Fidelio est certes une histoire politique; la transposer dans le temps n’ajoute rien mais ne pervertit pas l’action. L’usage immodéré de la vidéo, dont on reste persuadé qu’elle est paresse de la part du metteur en scène, perturbe beaucoup la clarté de l’action. Dans une unité de détention de prisonniers politiques comme on en voit tant dans les séries américaines, disons Guantanamo-like, l’action est filmée en permanence par des caméras de surveillance et des policiers cameramen (même à l’acte du cachot de Florestan, qui est ici une cellule d’injection létale). Cela crée beaucoup de niveaux de lecture, disperse beaucoup l’attention et complique inutilement l’action. Heureusement, les magnifiques acteurs de la distribution, notamment le Florestan de Michael Spyres et la Léonore de Siobhan Stagg ainsi que le Rocco d’Albert Dohmen, donnent un relief saisissant à l’action malgré cette esthétique un peu trop proche d’un jeu vidéo.
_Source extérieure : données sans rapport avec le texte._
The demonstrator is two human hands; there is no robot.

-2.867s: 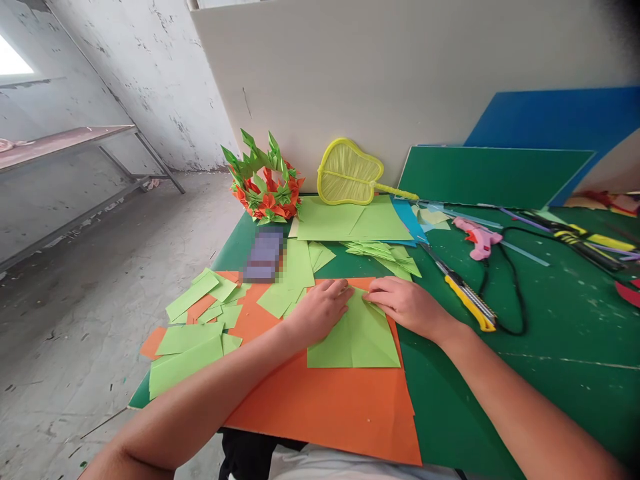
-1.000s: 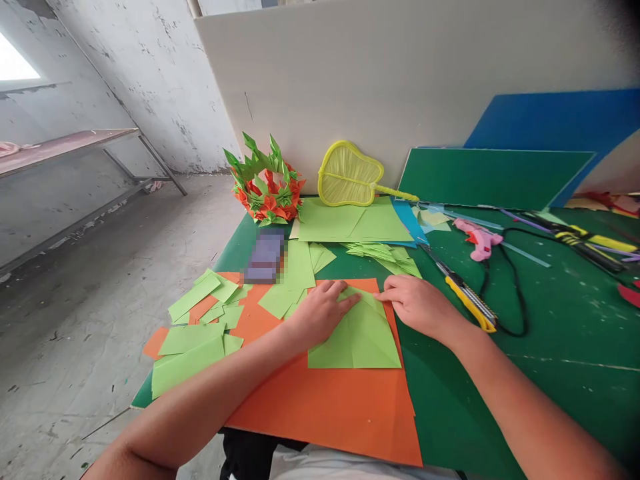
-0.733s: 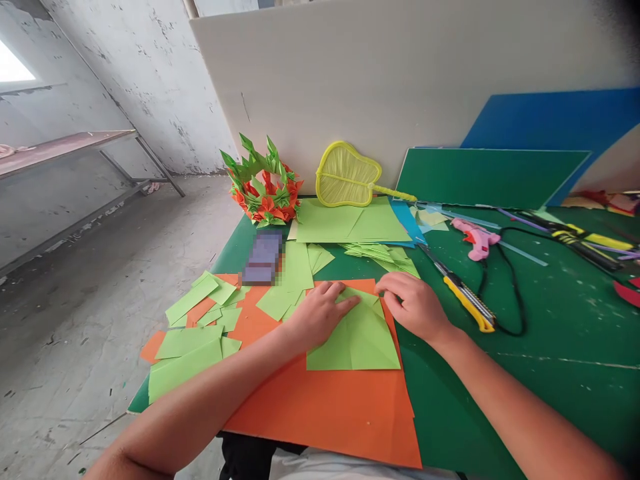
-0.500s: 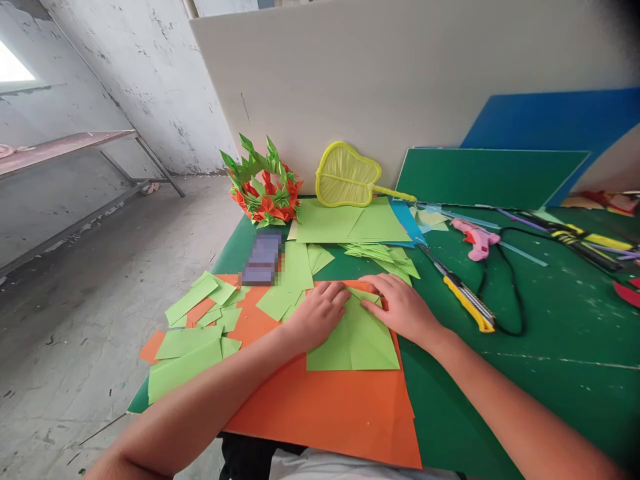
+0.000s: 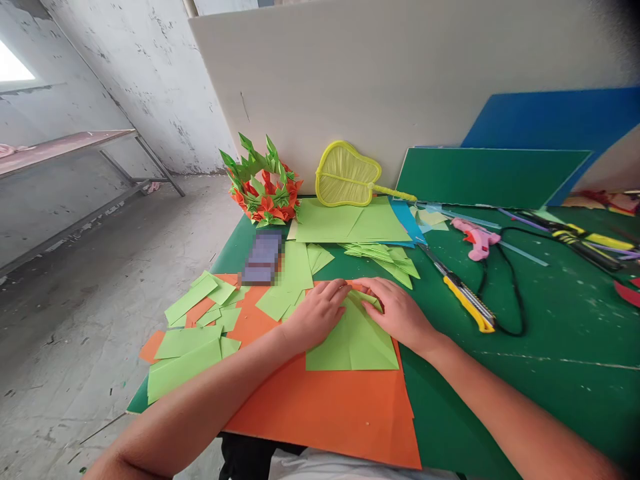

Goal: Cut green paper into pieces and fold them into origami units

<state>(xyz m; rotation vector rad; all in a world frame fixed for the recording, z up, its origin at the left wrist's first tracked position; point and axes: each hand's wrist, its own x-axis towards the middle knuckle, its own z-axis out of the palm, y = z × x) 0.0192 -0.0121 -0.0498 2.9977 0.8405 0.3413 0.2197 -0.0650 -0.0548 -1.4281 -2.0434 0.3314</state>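
Note:
A square sheet of light green paper [image 5: 353, 343] lies on a larger orange sheet [image 5: 320, 407], with faint creases across it. My left hand [image 5: 320, 312] rests over its upper left part, fingers closed together at the far edge. At the upper right, my right hand [image 5: 395, 308] pinches the paper's far edge, thumb on the near side and fingers bent over the top. Both sets of fingertips nearly meet at the middle of that edge, which looks slightly turned up. The hands hide the upper corners.
Green offcuts [image 5: 187, 341] lie to the left, near a blurred purple-grey rectangle [image 5: 263, 259]. Behind are a folded-paper bowl [image 5: 265, 200], a yellow fan [image 5: 347, 175] and stacked green sheets [image 5: 325, 223]. A utility knife [image 5: 467, 303] and pink glue gun [image 5: 477, 239] lie right on the green table [image 5: 550, 400].
My right hand has shifted a little to the left along the paper's far edge, bringing its fingertips closer to my left hand's. The left hand has barely moved.

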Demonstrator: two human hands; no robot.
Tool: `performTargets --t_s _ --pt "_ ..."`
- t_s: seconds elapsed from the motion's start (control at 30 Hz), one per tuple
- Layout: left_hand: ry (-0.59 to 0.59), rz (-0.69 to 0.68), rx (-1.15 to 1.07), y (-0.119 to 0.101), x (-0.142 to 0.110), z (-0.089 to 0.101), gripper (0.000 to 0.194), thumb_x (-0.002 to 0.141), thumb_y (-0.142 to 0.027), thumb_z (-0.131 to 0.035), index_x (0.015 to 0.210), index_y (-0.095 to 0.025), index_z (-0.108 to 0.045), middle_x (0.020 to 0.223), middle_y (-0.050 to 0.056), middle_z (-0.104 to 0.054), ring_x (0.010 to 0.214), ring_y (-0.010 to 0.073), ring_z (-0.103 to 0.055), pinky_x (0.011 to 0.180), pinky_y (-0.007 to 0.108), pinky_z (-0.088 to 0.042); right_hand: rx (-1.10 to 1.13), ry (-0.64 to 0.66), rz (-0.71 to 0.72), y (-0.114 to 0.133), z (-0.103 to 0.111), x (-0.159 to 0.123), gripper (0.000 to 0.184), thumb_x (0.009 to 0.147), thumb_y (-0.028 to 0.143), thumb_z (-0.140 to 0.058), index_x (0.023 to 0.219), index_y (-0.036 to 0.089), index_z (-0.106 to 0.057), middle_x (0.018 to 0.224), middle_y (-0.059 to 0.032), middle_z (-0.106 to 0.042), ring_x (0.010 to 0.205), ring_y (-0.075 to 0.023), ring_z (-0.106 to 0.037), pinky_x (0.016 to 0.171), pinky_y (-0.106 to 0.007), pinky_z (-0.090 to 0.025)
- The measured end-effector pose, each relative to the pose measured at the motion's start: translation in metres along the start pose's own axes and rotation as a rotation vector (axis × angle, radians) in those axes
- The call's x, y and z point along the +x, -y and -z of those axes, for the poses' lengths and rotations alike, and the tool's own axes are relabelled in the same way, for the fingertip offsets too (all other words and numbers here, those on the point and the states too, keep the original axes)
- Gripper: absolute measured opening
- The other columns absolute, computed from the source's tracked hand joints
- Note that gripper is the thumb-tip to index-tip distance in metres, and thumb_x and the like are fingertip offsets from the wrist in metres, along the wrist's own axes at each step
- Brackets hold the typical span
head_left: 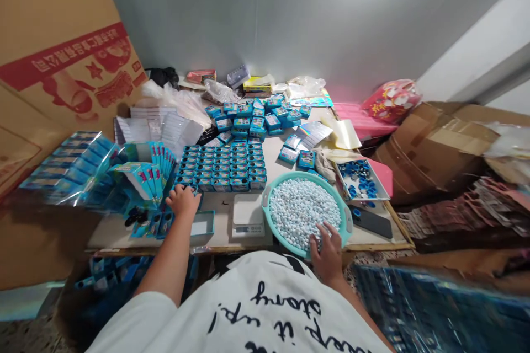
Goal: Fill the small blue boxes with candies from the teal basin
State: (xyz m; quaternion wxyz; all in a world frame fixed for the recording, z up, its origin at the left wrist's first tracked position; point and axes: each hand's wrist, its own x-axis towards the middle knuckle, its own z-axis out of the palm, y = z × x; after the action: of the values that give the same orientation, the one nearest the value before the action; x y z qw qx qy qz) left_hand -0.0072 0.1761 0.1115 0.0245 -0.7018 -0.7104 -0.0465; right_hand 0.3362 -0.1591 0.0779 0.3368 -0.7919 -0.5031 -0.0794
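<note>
My left hand (183, 201) is at the front left corner of a block of small blue boxes (223, 165) standing in rows. Its fingers curl over a small blue box (199, 198), mostly hidden beneath them. My right hand (327, 251) lies at the near right side of a turquoise basket (267, 215) filled with small pale beads (304, 207). Its fingers are spread and touch the beads. Between the two hands is a white digital scale (248, 215). An open shallow blue-edged tray (202, 224) lies just left of the scale.
Loose blue boxes (256, 116) are piled at the back. On the right are a white tray (383, 193) of blue pieces and a dark phone (371, 222). Blue display cartons (143, 176) stand left. Large cardboard boxes (62, 16) flank the table.
</note>
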Motion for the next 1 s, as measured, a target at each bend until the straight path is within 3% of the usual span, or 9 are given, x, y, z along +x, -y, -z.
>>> performTargets --t_s 0.1,0.2,0.33,0.47,0.77,0.9,1.0 --pt "0.035 -0.047 0.010 0.001 0.004 0.001 0.027 0.077 -0.042 -0.063 0.094 -0.022 -0.073 0.126 0.013 -0.050 0.114 0.0349 -0.041 0.092 0.048 -0.034 -0.005 -0.021 -0.015 0.000 -0.001 0.001 0.035 0.091 0.028 -0.054 0.125 0.022 -0.053 0.132 -0.0145 -0.048 0.126 -0.0319 -0.046 0.103 -0.057 -0.043" --pt "0.002 -0.086 -0.068 -0.008 0.005 0.014 0.021 0.076 -0.040 -0.061 0.078 -0.021 -0.071 0.122 0.011 -0.053 0.113 0.0346 -0.044 0.092 0.048 -0.037 0.043 -0.029 -0.013 -0.001 0.000 0.001 0.040 0.090 0.026 -0.055 0.130 0.022 -0.049 0.132 -0.0145 -0.049 0.126 -0.0310 -0.046 0.103 -0.057 -0.044" --pt "-0.094 -0.132 -0.287 -0.032 -0.010 0.042 0.023 0.075 -0.042 -0.061 0.073 -0.020 -0.066 0.109 0.009 -0.056 0.099 0.0276 -0.054 0.087 0.039 -0.045 0.112 -0.094 -0.016 -0.002 0.001 0.002 0.050 0.091 0.022 -0.053 0.139 0.023 -0.040 0.130 -0.0148 -0.050 0.126 -0.0293 -0.047 0.104 -0.057 -0.044" --pt "-0.061 -0.182 -0.462 -0.067 -0.037 0.055 0.025 0.074 -0.045 -0.063 0.068 -0.021 -0.063 0.102 0.007 -0.057 0.088 0.0223 -0.059 0.080 0.034 -0.048 0.115 -0.104 -0.013 -0.002 0.001 0.003 0.052 0.091 0.022 -0.054 0.140 0.024 -0.039 0.130 -0.0145 -0.049 0.126 -0.0294 -0.047 0.104 -0.057 -0.043" --pt "0.214 -0.295 -0.571 -0.141 -0.075 0.008 0.029 0.077 -0.049 -0.064 0.066 -0.022 -0.060 0.089 0.005 -0.058 0.080 0.0210 -0.061 0.072 0.033 -0.048 0.111 -0.060 -0.007 -0.004 0.003 0.002 0.053 0.091 0.021 -0.054 0.141 0.024 -0.038 0.131 -0.0150 -0.049 0.126 -0.0292 -0.047 0.103 -0.056 -0.045" --pt "0.033 -0.337 -0.760 -0.146 -0.083 0.005 0.030 0.081 -0.052 -0.064 0.087 -0.022 -0.063 0.109 0.008 -0.057 0.095 0.0229 -0.062 0.083 0.035 -0.051 0.111 -0.070 -0.001 -0.004 0.003 0.001 0.054 0.091 0.022 -0.053 0.143 0.024 -0.035 0.131 -0.0152 -0.049 0.126 -0.0291 -0.047 0.103 -0.057 -0.046" --pt "-0.089 -0.255 -0.946 -0.130 -0.078 0.005 0.034 0.086 -0.050 -0.058 0.103 -0.020 -0.060 0.116 0.011 -0.055 0.090 0.0197 -0.063 0.080 0.035 -0.053 0.104 -0.063 -0.002 -0.004 0.003 0.001 0.051 0.091 0.022 -0.053 0.140 0.022 -0.038 0.130 -0.0153 -0.050 0.125 -0.0289 -0.047 0.103 -0.056 -0.045"
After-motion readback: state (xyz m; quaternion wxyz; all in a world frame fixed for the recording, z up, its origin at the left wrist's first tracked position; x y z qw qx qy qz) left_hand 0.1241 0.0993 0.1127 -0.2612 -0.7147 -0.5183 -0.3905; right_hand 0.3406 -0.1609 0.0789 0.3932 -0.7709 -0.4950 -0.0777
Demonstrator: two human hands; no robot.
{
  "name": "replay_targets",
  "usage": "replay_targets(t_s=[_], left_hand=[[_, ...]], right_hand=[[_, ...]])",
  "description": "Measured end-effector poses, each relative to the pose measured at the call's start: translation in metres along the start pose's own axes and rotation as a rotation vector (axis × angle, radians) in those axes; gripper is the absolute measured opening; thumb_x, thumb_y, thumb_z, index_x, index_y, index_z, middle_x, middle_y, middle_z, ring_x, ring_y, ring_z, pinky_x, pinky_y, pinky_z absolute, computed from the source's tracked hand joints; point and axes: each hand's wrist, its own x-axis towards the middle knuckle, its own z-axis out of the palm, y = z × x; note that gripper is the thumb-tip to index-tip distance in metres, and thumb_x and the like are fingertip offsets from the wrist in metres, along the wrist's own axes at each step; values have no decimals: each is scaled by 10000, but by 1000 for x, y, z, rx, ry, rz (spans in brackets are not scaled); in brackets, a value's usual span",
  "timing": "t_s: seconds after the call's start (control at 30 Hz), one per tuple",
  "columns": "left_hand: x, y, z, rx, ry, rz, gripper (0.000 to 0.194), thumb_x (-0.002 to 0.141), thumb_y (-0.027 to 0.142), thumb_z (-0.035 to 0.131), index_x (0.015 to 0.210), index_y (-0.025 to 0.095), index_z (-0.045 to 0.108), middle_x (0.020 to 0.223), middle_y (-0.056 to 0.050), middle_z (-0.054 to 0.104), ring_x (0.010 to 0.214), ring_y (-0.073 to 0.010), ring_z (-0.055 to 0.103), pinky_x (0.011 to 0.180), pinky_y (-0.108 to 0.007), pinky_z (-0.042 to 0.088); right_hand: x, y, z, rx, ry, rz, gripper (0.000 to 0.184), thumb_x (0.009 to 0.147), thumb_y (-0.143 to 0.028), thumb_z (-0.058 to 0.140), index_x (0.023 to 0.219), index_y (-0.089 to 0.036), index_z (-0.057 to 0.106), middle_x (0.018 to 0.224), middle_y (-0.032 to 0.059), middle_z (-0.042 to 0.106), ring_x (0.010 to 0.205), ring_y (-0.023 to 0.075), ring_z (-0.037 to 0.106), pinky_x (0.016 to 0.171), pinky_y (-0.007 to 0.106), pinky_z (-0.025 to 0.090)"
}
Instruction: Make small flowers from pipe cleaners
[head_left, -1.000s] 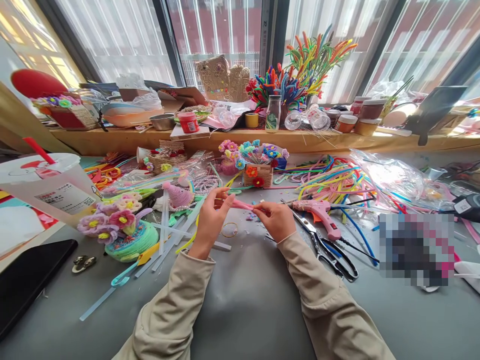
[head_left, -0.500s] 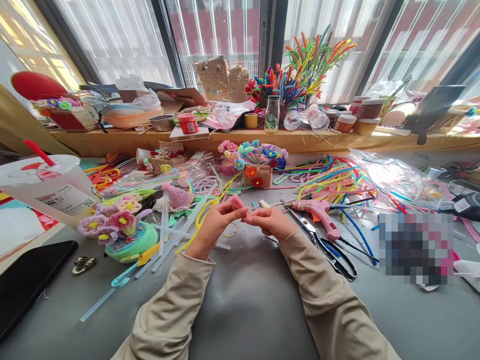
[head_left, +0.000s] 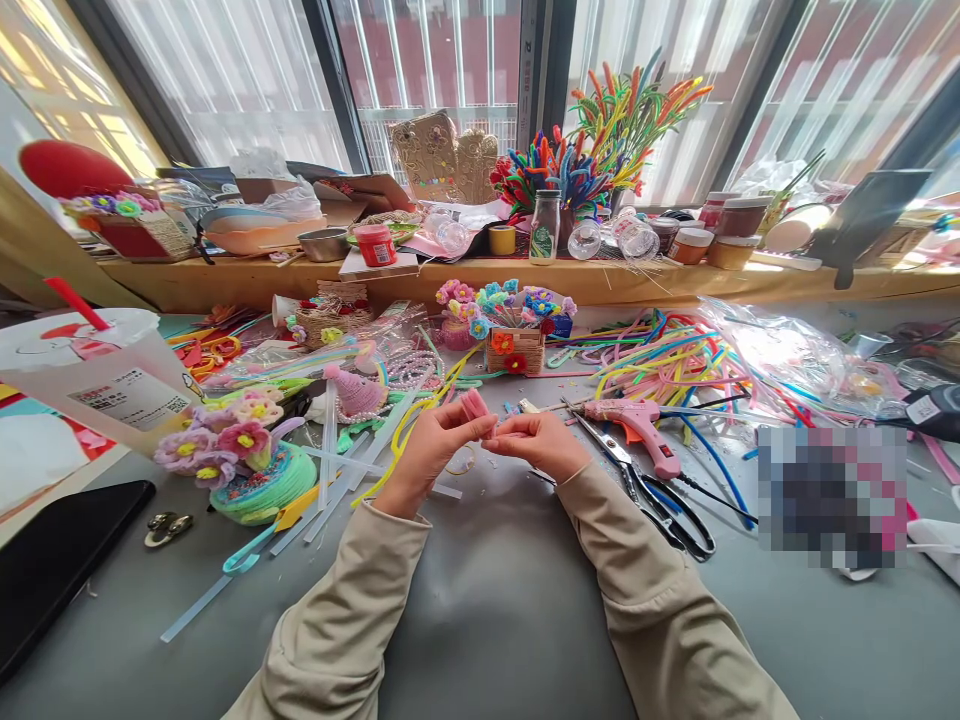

Pour le chant, on admire le superbe Florestan de Michael Spyres au timbre barytonant, à la tessiture impressionnante et sans faille, avec un impact dramatique énorme. Le soir de la première, Siobhan Stagg, souffrante, était doublée dans la fosse pour le chant par Katherine Broderick, arrivée de Londres in extremis et, malgré l’impression toujours étrange de cet exercice, réussissait à donner vie au jeu très exigeant de la titulaire, qui assurait la partie Singspiel. Superbes aussi les hommes, avec un Rocco très humain d’Albert Dohmen et le très machiavélique Pizarro de Gábor Bretz.
Magnifique aussi la direction de Raphaël Pichon, qui avait opté pour la version de 1814 de Fidelio avec un petit ajout emprunté au Singspiel Leonore, à la tête de son ensemble, orchestre et chœur Pygmalion, malgré la sécheresse bien connue de l’acoustique de la salle Favart et quelques petits inconvénients acoustiques dus à la nature même des instruments utilisés. Il emportait le drame donné sans entracte avec un élan irrésistible.